This foot and cycle bridge connects Chesterton and Riverside near the Museum of Technology. Construction work began in April 2007, and the bridge opened to the public on 5 June 2008. It cost £3.1 million and was partially funded by Tesco to provide increased access to its Newmarket Road store. On 31 October 2022 it was renamed to honour writer and abolitionist Olaudah Equiano who had links to the Cambridge area. Days afterwards, the northern bank of the bridge became the scene of the first London drugs gang related homicide in Cambridge, with one of the perpetrators being described in court as a victim of modern slavery.

==== Green Dragon bridge, Stourbridge Common (1935) ====
Named after the Green Dragon pub opposite its northern end, the iron-arch bridge was built in 1935, causing the closure of the nearby Horse Grind and Pike & Eel ferries.

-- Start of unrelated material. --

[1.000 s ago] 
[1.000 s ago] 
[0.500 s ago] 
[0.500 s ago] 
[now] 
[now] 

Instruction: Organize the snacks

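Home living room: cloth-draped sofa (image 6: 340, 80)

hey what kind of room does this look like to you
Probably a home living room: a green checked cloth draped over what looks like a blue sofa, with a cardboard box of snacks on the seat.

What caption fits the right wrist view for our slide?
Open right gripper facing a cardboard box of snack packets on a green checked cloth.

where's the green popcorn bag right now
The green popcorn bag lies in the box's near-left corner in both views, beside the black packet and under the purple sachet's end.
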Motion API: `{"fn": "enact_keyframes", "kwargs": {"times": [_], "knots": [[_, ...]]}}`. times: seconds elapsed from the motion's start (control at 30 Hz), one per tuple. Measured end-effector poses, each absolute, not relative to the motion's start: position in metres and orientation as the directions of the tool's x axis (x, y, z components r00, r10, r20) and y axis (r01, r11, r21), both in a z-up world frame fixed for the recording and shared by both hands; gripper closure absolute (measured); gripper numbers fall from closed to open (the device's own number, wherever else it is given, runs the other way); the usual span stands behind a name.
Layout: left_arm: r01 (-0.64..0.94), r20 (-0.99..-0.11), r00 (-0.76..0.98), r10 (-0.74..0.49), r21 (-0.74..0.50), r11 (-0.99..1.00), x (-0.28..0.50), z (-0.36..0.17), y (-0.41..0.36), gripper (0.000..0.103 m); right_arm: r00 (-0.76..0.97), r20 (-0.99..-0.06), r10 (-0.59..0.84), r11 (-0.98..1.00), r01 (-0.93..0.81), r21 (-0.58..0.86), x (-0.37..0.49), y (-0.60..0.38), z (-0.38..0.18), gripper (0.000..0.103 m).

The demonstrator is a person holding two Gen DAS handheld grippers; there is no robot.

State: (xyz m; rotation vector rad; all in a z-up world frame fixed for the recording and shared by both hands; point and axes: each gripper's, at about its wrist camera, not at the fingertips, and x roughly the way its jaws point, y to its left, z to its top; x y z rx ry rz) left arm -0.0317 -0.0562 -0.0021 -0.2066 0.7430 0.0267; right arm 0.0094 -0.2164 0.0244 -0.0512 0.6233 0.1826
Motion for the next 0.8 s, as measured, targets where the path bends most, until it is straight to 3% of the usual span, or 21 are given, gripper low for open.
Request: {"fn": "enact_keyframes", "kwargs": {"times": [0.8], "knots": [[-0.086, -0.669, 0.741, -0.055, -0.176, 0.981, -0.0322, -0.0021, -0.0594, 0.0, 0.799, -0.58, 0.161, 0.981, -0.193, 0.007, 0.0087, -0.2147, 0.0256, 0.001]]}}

Also known to student rowers as 'Chesterton Footbridge' as it crosses over what they know as 'Chesterton Corner'.

==== Railway Bridge ====
Crosses the river through east Chesterton, south of the A14 bridge. It is the third railway bridge to be built on this site, replacing a plain plate girder bridge which stood on the site between 1870 and 1930, which itself replaced a wooden bridge built in 1846.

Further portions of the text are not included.